WORK ORDER: Determine how many lines below include the string "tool". Reply with the number only.

DATA SECTION:
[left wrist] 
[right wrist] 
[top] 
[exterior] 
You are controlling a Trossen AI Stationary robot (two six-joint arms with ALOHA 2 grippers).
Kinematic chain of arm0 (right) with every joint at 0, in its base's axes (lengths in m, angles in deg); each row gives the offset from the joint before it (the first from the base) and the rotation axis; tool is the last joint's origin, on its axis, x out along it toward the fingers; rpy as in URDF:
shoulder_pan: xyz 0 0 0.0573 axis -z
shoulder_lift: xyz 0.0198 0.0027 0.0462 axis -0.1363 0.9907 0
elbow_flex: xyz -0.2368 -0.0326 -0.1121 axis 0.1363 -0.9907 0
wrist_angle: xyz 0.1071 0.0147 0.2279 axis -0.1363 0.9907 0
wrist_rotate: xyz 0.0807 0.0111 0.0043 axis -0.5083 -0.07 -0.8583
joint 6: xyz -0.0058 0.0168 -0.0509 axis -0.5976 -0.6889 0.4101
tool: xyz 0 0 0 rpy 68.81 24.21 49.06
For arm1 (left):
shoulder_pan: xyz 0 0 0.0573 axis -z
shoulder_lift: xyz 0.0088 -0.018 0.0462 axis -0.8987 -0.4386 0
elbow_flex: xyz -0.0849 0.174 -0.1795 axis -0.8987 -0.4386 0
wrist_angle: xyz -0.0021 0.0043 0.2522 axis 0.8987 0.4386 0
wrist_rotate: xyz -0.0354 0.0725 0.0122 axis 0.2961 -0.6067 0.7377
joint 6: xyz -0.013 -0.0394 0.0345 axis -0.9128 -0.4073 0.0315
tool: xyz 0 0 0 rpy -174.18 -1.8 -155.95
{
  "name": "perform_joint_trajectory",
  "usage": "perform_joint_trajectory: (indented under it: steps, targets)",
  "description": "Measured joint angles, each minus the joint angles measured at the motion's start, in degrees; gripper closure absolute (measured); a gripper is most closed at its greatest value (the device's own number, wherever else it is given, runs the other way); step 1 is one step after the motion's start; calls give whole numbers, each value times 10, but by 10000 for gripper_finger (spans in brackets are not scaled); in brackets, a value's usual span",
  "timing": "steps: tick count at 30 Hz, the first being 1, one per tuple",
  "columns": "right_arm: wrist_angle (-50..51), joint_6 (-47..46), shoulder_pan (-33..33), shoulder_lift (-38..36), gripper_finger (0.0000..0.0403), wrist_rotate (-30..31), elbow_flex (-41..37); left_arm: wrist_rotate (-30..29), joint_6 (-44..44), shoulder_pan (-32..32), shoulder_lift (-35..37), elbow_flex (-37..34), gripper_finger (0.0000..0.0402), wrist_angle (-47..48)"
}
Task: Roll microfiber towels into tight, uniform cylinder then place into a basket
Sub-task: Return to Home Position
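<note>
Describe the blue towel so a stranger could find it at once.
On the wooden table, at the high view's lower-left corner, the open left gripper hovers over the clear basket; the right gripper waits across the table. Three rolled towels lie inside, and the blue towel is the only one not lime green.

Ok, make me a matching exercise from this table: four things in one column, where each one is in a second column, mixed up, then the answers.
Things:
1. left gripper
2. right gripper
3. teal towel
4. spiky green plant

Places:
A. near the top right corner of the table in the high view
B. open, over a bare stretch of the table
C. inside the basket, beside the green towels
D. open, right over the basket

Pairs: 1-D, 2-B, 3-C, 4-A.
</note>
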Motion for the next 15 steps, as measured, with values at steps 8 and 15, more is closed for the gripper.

ANSWER SPACE: 3